The latest flip-out came earlier this summer, when one iffy jobs report from the US briefly opened the jaws of hell across all major asset classes. July’s non-farm payrolls report did clearly fall shy of expectations, with the US adding 114,000 jobs over the month, against expectations for 175,000. It was a big miss, making the argument that maybe US interest rates have been held too high for too long. But it was just one report, with some potentially problematic weather-related effects built in; and in any case, trying to predict payrolls accurately and consistently is a fool’s errand.
But government bond markets, and the suite of derivatives pegged to them that help investors hedge against or profit from moves in interest rates, nonetheless went bananas. At the peak of the summer shake-out, which has now mercifully passed, these markets were suggesting an expectation among investors that the US Federal Reserve might have to cut interest rates between meetings — an emergency step typically reserved only for the direst of crises like pandemics or financial stability shocks.
Two weeks or so later, stock markets have largely regained their poise. Measures of equity market volatility have settled back down to the sleepy levels they have occupied for nearly a year. Bonds, however, have not calmed down in quite the same way, only now backing away from the idea of a supersized rate cut in the autumn.
This is a break in the script. In the informal pecking order of markets, short-term currency moves are widely regarded as guesswork, while stocks are subject to fads. The rates market is supposed to be where the real brains are, throwing out signals for other asset classes to follow and providing a thoughtful read on where the global economy and monetary policy are heading next. But, awkwardly, these bursts of excessive excitability are becoming increasingly common.
Towards the end of last year, for example, the supposedly wise and dependable bond market was telling us that the Fed was going to cut interest rates six, maybe even seven times in 2024, simply because the fiercest of the heat had died back from US inflation. Months later, September is just around the corner and we are still waiting for rate cut number one.
Looking back just a little further, US government bond markets reacted violently to the demise of Silicon Valley Bank in the spring of 2023. It was a meaningful bank failure, for sure. But the rates market reaction again was severe enough to suggest investors genuinely thought an emergency rate cut might be needed. Again, it was not.
Why is the supposedly brainy bond market exhibiting memestock-like tendencies? Greg Peters, co-chief investment officer at PGIM Fixed Income, says shifts in market structure are at least in part to blame, and “will continue to produce outsized reactions and moves”. Signal-sniffing algorithms and the greater role of speculative funds are a recipe for jerky market conditions.
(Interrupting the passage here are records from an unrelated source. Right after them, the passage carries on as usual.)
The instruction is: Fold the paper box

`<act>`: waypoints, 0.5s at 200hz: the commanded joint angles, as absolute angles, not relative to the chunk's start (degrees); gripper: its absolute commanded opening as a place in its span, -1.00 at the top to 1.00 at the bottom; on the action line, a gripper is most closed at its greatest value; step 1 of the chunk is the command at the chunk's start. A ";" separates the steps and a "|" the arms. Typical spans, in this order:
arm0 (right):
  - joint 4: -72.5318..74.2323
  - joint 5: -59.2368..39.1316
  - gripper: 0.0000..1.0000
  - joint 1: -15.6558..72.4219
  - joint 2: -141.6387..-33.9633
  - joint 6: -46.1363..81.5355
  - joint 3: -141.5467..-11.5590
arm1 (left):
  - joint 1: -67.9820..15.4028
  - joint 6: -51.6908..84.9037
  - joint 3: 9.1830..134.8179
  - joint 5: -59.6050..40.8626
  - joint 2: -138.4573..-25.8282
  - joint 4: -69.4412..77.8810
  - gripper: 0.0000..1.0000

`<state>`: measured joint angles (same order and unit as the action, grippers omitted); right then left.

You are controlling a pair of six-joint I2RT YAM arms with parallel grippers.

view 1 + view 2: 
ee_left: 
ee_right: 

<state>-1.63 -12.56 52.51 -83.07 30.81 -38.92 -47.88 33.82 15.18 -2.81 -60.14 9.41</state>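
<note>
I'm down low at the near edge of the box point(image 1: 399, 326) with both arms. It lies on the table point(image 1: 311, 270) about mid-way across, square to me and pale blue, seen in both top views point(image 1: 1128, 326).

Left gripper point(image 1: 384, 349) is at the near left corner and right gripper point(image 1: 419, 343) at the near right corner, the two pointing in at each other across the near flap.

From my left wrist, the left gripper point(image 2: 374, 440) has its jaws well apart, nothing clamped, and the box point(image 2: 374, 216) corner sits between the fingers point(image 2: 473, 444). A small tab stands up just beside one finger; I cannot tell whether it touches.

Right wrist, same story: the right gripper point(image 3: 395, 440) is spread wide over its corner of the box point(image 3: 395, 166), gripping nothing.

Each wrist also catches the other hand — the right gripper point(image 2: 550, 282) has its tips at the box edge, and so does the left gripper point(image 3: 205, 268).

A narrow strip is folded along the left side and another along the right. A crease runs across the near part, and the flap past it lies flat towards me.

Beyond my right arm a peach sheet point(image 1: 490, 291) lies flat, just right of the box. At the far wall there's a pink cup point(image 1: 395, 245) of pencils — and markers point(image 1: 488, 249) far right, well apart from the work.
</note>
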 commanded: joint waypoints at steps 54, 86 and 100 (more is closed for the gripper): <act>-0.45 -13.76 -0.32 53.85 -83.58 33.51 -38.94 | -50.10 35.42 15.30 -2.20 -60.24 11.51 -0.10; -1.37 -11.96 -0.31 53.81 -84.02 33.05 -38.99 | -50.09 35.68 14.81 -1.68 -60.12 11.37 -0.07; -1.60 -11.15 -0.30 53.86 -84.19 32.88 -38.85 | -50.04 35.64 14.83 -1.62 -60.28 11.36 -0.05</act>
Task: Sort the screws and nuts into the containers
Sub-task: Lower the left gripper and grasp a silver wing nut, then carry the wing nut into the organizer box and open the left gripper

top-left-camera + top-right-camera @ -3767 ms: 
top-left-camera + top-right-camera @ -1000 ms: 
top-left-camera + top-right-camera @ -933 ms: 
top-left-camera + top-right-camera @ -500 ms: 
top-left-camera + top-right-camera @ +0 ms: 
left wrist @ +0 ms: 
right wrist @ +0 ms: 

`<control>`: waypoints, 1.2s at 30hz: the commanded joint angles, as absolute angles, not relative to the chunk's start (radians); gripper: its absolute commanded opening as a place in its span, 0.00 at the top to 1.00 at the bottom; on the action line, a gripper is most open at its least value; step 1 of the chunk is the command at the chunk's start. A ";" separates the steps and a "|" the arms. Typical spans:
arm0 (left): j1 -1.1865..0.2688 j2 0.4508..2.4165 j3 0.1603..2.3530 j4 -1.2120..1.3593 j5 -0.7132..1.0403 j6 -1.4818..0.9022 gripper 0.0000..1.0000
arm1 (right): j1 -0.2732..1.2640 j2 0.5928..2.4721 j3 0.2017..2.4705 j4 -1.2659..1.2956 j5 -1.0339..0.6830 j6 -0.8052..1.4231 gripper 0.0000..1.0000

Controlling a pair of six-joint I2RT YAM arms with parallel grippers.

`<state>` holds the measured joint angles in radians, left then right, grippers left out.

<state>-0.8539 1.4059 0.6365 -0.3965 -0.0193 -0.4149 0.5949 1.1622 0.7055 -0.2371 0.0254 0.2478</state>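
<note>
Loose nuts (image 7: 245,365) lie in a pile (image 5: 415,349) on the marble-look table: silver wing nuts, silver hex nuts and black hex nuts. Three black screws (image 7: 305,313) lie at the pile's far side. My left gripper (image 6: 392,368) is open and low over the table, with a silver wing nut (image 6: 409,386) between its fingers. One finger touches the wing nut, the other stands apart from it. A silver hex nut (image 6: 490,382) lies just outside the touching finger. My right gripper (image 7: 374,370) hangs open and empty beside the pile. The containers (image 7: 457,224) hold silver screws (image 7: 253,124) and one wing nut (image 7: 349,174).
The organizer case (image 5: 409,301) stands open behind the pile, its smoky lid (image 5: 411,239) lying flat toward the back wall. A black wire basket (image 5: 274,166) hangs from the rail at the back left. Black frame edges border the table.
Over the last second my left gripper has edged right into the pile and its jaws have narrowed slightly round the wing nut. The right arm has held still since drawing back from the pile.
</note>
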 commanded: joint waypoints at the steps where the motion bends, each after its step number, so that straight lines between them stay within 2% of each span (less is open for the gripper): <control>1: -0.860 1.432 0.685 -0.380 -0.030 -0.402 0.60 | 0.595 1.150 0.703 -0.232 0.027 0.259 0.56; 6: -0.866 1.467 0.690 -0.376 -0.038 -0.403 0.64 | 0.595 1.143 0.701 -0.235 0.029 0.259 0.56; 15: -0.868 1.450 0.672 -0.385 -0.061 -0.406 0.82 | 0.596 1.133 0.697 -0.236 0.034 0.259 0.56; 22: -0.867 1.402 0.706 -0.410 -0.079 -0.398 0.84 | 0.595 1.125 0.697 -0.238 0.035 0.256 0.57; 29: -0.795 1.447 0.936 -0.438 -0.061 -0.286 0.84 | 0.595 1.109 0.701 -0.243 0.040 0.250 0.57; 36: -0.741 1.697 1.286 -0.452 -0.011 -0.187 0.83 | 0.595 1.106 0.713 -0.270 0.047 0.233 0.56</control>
A weaker post-2008 ability among banks to absorb shocks does not help.
Added to that, central bankers are just as beholden to the ebb and flow of economic data as the rest of us. Since the pandemic, forward guidance, where they feel able to give a sense of what is coming up next, is a thing of the past.
“A backdrop of data-dependent central bankers is ripe for creating market flare-ups, and the new market trading structure is the gasoline that turns these flare-ups into a full-fledged blaze,” Peters says.
That is why these incendiary events, disruptive though they are to stocks, corporate credit and even commodity prices, are here to stay.
Iain Stealey, at JPMorgan Asset Management, notes that this dynamic marks a break from the volatility-suppressing post-crisis years of low interest rates and official bond-buying schemes. Now, “you get a push and pull in the market, and the market is questioning central banks,” Stealey says. “It does seem to be that we’re hanging on every data point.”
For investors, it is hard to know which bond moves to take seriously and which are head fakes, the latter of which are often a golden opportunity for bond specialists who can spot a dip to buy or a spike to sell.
What is clear is that the long period of bond-market stability, verging on tedium, is over. That was the exception, not this. Now, bond markets can throw tantrums as well as any other.